Dans un amphithéâtre comble de l’IHEC Paris, une voix tunisienne a résonné avec puissance et lucidité. Celle de Nizar Yaïch, ancien ministre des Finances, ingénieur formé à Centrale Paris, ex-partner chez PwC, entrepreneur et aujourd’hui conseiller de gouvernements internationaux. Un parcours atypique, au croisement de l’économie, de la géopolitique et de la transformation numérique, qu’il est venu partager dans le cadre du nouveau cycle de conférences de l’association HEC Tunisie, placée sous le thème ambitieux : « Ce que la Tunisie dit au monde. »
Et justement, Nizar Yaïch a parlé. Sans langue de bois. Sans effet de manche. Avec la rigueur analytique d’un stratège et l’engagement profond d’un homme de conviction.
Polycrises, dettes et géopolitique : une lecture globale
À l’entame de son propos, l’ancien ministre a brossé un panorama saisissant du désordre mondial actuel : guerres régionales, tensions commerciales sino-américaines, crise climatique, endettement vertigineux… L’ère actuelle n’est pas marquée par une crise isolée, mais bien par une « polycrise systémique », enracinée dans des tendances structurelles : vieillissement des populations, changements démographiques profonds, accélération technologique, montée des nationalismes économiques, et surtout, effritement des institutions multilatérales.
Son constat est implacable : « Nous n’avons jamais eu autant de conflits armés depuis 1945 », « les institutions comme l’ONU, l’OMS ou la CPI sont affaiblies », « le monde bascule vers la loi du plus fort et la dérégulation permanente. »
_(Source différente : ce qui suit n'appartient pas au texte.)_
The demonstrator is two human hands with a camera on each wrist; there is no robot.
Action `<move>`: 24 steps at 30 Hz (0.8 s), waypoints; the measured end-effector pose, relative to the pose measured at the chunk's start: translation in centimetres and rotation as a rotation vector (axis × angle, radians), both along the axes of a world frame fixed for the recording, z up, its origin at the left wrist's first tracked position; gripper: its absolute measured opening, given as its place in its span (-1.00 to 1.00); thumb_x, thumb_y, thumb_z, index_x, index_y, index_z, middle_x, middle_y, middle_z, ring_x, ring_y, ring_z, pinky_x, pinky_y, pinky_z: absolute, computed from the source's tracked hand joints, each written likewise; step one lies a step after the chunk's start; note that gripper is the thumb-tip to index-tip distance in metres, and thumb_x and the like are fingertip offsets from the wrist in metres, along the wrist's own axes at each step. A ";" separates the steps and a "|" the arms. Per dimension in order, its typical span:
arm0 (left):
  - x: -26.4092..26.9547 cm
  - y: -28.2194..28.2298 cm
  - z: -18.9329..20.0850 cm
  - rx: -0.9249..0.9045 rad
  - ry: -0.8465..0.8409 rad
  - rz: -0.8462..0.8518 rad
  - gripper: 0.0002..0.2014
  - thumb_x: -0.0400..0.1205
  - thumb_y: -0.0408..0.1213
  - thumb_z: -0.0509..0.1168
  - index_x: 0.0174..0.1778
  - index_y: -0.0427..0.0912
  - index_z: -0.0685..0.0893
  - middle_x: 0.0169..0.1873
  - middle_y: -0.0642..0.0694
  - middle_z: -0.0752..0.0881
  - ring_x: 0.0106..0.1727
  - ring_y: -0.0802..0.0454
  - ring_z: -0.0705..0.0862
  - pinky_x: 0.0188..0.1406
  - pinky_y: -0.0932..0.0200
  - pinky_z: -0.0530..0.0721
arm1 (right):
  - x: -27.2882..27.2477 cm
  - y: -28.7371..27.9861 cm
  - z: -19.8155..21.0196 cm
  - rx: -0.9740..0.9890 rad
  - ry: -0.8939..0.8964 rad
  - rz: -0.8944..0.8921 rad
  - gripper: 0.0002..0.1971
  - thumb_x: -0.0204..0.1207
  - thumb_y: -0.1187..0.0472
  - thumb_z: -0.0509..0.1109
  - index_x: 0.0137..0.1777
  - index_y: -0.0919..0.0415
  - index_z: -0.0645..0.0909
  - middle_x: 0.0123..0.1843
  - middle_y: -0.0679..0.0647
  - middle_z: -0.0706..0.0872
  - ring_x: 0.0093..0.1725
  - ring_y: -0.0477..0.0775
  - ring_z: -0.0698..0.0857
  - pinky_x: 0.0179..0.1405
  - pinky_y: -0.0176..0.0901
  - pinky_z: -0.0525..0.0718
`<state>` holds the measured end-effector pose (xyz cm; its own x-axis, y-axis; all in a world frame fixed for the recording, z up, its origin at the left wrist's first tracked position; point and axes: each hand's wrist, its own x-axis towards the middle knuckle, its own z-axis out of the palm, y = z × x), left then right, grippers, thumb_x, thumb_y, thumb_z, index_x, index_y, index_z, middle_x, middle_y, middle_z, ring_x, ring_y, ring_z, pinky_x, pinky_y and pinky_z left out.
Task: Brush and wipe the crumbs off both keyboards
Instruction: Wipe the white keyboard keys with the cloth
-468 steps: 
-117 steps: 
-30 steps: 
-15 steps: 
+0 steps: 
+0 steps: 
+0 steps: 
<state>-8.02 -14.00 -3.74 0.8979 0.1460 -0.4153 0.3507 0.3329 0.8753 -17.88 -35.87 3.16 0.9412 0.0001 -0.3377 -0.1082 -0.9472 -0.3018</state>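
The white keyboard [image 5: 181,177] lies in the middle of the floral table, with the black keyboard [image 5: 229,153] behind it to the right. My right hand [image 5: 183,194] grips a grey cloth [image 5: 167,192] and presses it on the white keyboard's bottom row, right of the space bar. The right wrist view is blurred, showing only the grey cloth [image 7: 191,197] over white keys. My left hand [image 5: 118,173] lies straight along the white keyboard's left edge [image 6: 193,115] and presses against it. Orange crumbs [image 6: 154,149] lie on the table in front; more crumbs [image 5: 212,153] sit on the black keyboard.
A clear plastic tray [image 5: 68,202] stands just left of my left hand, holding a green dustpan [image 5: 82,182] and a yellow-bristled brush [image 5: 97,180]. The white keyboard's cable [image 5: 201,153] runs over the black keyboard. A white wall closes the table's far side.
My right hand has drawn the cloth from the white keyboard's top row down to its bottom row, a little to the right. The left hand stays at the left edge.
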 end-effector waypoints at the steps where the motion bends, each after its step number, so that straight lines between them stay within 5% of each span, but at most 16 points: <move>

Un système financier mondial à bout de souffle
Interpellé sur la dette mondiale, Nizar Yaïch livre un diagnostic alarmant mais précis. En 2024, la dette publique planétaire dépasse les 100 000 milliards de dollars, soit l’équivalent du PIB mondial. Pire encore, une dette cachée, estimée à près de 25 % du PIB mondial, grève les budgets des États. Pour les pays du Sud, ce fardeau est aggravé par des politiques monétaires occidentales (taux d’intérêt élevés, dollar fort) qui drainent les capitaux et renchérissent leurs dettes.
L’ancien ministre dénonce une forme de « taxe cachée imposée au Grand Sud » à travers la politique des taux, et plaide pour une remise à plat du système hérité de Bretton Woods : « Ce système pénalise les plus vulnérables et freine la souveraineté financière des pays du Sud. »
Vers un monde multipolaire ? Le Sud entre fragmentation et espoir
S’il reconnaît la montée en puissance des BRICS, la création d’alternatives monétaires, et les initiatives régionales, Yaïch reste prudent : « Il ne suffit pas d’ajouter les capacités financières des pays du Sud sur une feuille Excel. Ce n’est pas parce qu’on additionne les millions qu’on crée une stratégie. » Il appelle à des investissements réellement mutualisés, une vision à long terme et une coordination intelligente entre nations du Sud.
Il esquisse même une proposition audacieuse : une monnaie arabo-musulmane partiellement numérisée, comme socle d’un nouvel ordre financier régional, à condition de « ne pas rater l’Histoire une nouvelle fois. »
🇹🇳 Une Tunisie entre tensions et potentiel
Le cas tunisien a été abordé en miroir de cette dynamique globale. La Tunisie, selon Yaïch, est « à l’intersection de toutes les tensions : budgétaires, technologiques, géopolitiques. » Il appelle à un réveil stratégique autour de trois leviers : souveraineté numérique, réforme du modèle économique, et valorisation du capital humain.
Et de conclure par une note d’optimisme mesuré : « Ce qui me donne espoir, c’est la prise de conscience des jeunes, des étudiants, des chercheurs. C’est vous, dans cette salle, qui devez porter une autre voie. Une voix tunisienne, mais aussi universelle. »
Une conférence fondatrice
Plus qu’une conférence, ce fut un acte de transmission. Celui d’un homme d’État devenu penseur stratégique. Celui d’une Tunisie qui, malgré ses fragilités, porte une voix singulière dans le concert des nations. L’IHEC Paris, par ce premier événement, n’a pas seulement ouvert un cycle académique. Elle a ouvert un débat mondial – depuis Tunis.